Repeat everything in the listing below. Keep each line exact.

───── Data block

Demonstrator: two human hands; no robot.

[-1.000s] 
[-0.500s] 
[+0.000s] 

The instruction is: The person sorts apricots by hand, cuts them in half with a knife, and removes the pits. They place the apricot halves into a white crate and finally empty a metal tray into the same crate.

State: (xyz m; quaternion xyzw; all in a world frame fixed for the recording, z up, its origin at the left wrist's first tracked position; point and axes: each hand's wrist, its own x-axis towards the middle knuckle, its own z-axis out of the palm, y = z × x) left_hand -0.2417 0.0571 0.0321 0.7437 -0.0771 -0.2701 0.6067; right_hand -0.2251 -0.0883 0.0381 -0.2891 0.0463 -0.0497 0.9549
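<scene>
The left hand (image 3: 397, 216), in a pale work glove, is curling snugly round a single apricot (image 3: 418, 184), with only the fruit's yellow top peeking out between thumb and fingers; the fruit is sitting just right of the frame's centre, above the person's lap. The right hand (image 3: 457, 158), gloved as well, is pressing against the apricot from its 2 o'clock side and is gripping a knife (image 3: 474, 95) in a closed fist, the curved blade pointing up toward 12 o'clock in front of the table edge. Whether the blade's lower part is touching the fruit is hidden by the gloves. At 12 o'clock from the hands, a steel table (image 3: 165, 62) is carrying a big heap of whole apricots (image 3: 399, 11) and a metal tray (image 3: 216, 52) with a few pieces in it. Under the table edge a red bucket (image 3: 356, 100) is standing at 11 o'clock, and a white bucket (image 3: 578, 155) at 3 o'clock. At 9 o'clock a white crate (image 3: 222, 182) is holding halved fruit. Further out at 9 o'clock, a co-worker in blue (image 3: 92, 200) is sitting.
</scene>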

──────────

- _Solved problem_:
Demonstrator: two human hands; no robot.

[-1.000s] 
[-0.500s] 
[+0.000s] 

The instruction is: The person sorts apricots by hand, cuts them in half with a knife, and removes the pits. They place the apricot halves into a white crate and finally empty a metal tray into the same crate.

State: (xyz m; quaternion xyzw; all in a world frame fixed for the recording, z up, its origin at the left wrist's first tracked position; point and axes: each hand's wrist, its own x-axis towards the middle knuckle, its own z-axis out of the palm, y = z × x) left_hand -0.2417 0.0571 0.0321 0.7437 -0.0771 -0.2701 0.6067; right_hand -0.2251 -0.0883 0.0381 -0.2891 0.0463 -0.0497 0.9549
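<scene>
The left hand (image 3: 397, 216), in a pale work glove, is curling snugly round a single apricot (image 3: 418, 184), with only the fruit's yellow top peeking out between thumb and fingers; the fruit is sitting just right of the frame's centre, above the person's lap. The right hand (image 3: 457, 158), gloved as well, is pressing against the apricot from its 2 o'clock side and is gripping a knife (image 3: 474, 95) in a closed fist, the curved blade pointing up toward 12 o'clock in front of the table edge. Whether the blade's lower part is touching the fruit is hidden by the gloves. At 12 o'clock from the hands, a steel table (image 3: 165, 62) is carrying a big heap of whole apricots (image 3: 399, 11) and a metal tray (image 3: 216, 52) with a few pieces in it. Under the table edge a red bucket (image 3: 356, 100) is standing at 11 o'clock, and a white bucket (image 3: 578, 155) at 3 o'clock. At 9 o'clock a white crate (image 3: 222, 182) is holding halved fruit. Further out at 9 o'clock, a co-worker in blue (image 3: 92, 200) is sitting.
</scene>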

No more work remains for this exercise.